▸ WHAT THIS TASK INVOLVES
Only one span of the listing below should come back. It runs from the line with "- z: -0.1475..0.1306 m" through the line with "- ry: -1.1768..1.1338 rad", and each of its lines must be reproduced exactly.

▸ DATASET EXCERPT
● ● ● ● ● ● ●
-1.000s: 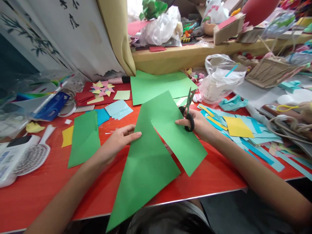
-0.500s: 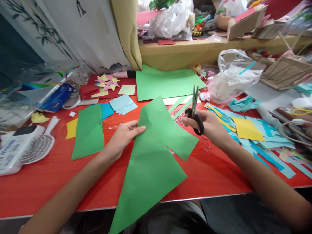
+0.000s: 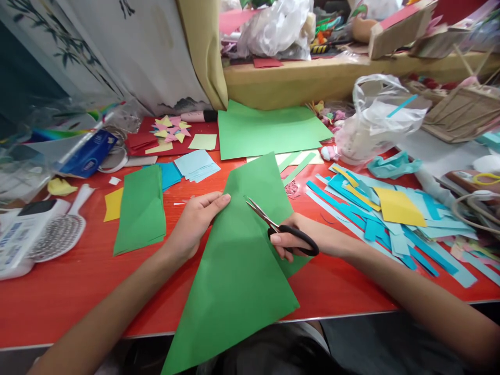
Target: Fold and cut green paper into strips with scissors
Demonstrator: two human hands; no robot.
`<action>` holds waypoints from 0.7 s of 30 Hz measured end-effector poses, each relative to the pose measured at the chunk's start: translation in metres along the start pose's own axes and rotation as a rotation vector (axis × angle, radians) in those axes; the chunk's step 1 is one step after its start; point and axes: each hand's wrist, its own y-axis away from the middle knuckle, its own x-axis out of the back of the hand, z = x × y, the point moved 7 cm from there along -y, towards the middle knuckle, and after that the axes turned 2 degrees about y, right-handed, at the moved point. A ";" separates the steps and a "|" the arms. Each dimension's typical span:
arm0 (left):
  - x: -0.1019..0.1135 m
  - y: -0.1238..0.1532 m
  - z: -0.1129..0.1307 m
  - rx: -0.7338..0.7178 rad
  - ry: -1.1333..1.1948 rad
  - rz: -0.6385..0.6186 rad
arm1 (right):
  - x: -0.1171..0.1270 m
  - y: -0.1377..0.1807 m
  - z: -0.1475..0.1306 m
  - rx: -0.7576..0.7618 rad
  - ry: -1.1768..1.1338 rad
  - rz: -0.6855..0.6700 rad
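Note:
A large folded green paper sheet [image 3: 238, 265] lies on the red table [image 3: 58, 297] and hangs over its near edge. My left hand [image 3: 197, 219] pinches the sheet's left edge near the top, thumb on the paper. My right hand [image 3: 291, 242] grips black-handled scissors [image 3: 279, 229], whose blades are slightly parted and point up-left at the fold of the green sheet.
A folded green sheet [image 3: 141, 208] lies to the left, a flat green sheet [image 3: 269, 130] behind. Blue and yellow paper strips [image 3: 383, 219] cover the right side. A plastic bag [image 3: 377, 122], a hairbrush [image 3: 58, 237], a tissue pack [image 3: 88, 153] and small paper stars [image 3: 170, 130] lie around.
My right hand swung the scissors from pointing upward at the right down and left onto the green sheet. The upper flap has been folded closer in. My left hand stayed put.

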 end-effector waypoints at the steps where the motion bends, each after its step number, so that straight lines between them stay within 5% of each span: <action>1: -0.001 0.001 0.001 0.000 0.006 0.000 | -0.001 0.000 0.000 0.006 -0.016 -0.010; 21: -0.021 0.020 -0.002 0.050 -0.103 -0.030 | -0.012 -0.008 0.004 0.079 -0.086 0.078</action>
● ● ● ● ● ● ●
▸ EXERCISE RESULT
  - z: -0.1475..0.1306 m
  - rx: -0.7576..0.7618 rad
  - ry: -1.1768..1.1338 rad

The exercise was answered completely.